In case you missed it, here are the most totally untrue/sort of true stories you missed from the past week in sports.
LaVar Ball says son Lonzo has a bigger dick than Wilt Chamberlain
Outlandish and soon-to-be billionaire father of the three best basketball players in the history of the universe LaVar Ball surprised many with his latest hot take while appearing on The Herd earlier this week: His oldest son Lonzo has a huge dick.
“Bigger than Wilt’s,” LaVar clarified, to the surprise of Colin Cowherd and the other people in the studio. “I’m sorry, repeat that?” Cowherd asked. “Bigger than Wilt’s,” confirmed Ball.
The headlines just seem to keep pouring in with more unbelievable declarations from the most talked about father in sports–declarations that would make even Skip Bayless cringe. But wait, there’s more! “My youngest son LaMelo…now let me tell you something–” Cowherd fortunately interjected: “OK, OK, LaVar, why don’t you stop yourself right there. I think we’re good.”
“I just want to make it clear,” smiled the elder Ball. “Everything big in the Big Baller Brand.”
No kidding. Full interview here.
Panic continues to mount as Warriors struggle in 30-point win over Orlando
Golden State suffered another setback last night, escaping from the Orlando Magic only narrowly in a 122-92 win at Oracle Arena last night. Their uninspiring performance, in which they struggled out of the gate en route to a 21-point first quarter lead, provides even more fuel to those saying that Golden State’s season is doomed in the wake of Kevin Durant’s injury. “Let’s face it, they’re not good anymore!” barked Trent Dilfer last night on SportsCenter’s postgame show. Earlier today, the aforementioned Cowherd even went so far as to say the Warriors will not even make it out of the first round: “I think the Warriors will not even make it out of the first round.”

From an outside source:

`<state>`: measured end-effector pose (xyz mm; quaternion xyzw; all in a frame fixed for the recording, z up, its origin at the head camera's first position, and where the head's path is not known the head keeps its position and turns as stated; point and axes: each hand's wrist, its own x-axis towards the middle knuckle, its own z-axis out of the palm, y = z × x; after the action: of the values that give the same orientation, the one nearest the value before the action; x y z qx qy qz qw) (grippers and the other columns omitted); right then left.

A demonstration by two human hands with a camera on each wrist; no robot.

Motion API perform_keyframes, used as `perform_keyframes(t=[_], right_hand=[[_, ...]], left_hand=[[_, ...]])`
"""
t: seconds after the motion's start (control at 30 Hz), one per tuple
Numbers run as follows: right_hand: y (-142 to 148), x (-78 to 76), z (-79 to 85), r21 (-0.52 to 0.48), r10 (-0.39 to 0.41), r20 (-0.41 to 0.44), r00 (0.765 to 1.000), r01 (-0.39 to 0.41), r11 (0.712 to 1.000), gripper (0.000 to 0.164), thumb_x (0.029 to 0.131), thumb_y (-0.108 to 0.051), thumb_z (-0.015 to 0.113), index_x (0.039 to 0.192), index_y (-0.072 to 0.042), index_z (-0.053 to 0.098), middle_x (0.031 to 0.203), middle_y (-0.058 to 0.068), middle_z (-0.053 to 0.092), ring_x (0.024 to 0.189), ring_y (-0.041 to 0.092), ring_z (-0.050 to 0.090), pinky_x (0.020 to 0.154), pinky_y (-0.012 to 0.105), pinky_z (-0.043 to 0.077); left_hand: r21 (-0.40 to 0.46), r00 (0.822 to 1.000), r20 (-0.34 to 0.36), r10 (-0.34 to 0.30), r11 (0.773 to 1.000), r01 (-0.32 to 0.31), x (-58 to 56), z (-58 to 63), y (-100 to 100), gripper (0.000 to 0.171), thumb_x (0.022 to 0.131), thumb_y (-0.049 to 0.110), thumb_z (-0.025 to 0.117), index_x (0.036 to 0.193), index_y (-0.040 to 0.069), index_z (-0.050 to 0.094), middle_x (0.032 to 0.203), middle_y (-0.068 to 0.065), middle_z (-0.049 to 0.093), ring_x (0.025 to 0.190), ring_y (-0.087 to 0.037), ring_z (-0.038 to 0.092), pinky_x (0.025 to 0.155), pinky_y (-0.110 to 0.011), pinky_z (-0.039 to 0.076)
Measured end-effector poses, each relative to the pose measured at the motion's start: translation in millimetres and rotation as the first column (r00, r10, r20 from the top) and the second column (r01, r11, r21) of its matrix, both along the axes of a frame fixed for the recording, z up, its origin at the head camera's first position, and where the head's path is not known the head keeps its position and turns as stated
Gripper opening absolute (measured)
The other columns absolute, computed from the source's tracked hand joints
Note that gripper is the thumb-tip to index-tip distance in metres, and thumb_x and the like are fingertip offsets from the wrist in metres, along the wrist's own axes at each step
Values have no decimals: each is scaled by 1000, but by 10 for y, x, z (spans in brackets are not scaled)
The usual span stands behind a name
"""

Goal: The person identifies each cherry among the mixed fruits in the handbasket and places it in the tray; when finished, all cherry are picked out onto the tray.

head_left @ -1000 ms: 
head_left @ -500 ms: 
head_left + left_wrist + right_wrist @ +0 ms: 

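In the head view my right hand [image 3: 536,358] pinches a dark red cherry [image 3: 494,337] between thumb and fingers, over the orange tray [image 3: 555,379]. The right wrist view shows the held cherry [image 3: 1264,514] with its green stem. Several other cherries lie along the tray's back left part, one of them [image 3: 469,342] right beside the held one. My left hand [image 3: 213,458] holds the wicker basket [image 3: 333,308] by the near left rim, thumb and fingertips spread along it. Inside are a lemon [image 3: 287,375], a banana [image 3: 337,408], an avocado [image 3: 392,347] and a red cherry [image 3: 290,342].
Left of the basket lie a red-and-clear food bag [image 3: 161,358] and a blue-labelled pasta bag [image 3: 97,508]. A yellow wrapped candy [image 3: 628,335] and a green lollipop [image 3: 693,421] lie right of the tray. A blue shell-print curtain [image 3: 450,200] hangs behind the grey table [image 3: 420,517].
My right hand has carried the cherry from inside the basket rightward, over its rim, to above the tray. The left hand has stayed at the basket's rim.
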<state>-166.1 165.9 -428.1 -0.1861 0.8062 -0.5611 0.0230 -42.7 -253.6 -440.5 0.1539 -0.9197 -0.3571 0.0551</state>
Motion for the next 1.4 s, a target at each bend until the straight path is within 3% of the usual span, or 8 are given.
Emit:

Personally, I’m taking a more radical stance. Maybe Golden State’s recent struggles are not too concerning. For instance, according to ESPN’s NBA Standings from 2015-16, the Warriors won a league-high 73 games last season. To put that in perspective: If Golden State lost nine fewer games a year ago, they would’ve finished 82-0. The real concern, though, is Stephen Curry, who’s averaging only 0.8 offensive rebounds per game this season compared to 0.9 in ’15-’16. In fact, last night was the first game all season in which the Warriors have won despite Curry not grabbing an offensive rebound (they were 0-14 beforehand).
In order for Golden State to avoid a premature collapse before they inevitably collapse against the Cavaliers in the Finals, coach Steve Kerr better make sure Curry is controlling the offensive glass.
With baseball dream thriving, Tim Tebow will have to put Master Chef plans on hold
The New York Mets’ World Series hopes to continue to get better by the day with newly-acquired outfielder Tim Tebow rounding into form. The former high school baseball player collected two hits and had a nifty catch in right field, albeit in a Mets loss to the Marlins last Wednesday.
For Tebow, though, success now means he’ll have to put another dream on hold. “It’s always been my dream to win MasterChef,” Tebow admitted in his postgame interview. “The reality cooking show?” clarified a female reporter. “Yes ma’am, the reality cooking show.”
When later asked if it was delusional for him to think that he could become the world’s next greatest chef, Tebow retorted with a surprisingly uplifting response.
“Dreams are based on something that’s in your heart that are passions, that are something that you want to go try. Not on chances,” he said. “You know, I think that’s something that’s unfortunate in society is a lot of people just go do what they feel like they should do and live with the status quo and go live by all these rules and ‘hey, this is going to be OK.’ You know, just go accept your average nine-to-five, rather than striving for something. Because the ultimate goal isn’t to succeed or fail, the ultimate goal is to give it everything you have for something that’s on your heart and a dream and pursuing that.”
The impromptu sermon lasted another twenty-three minutes.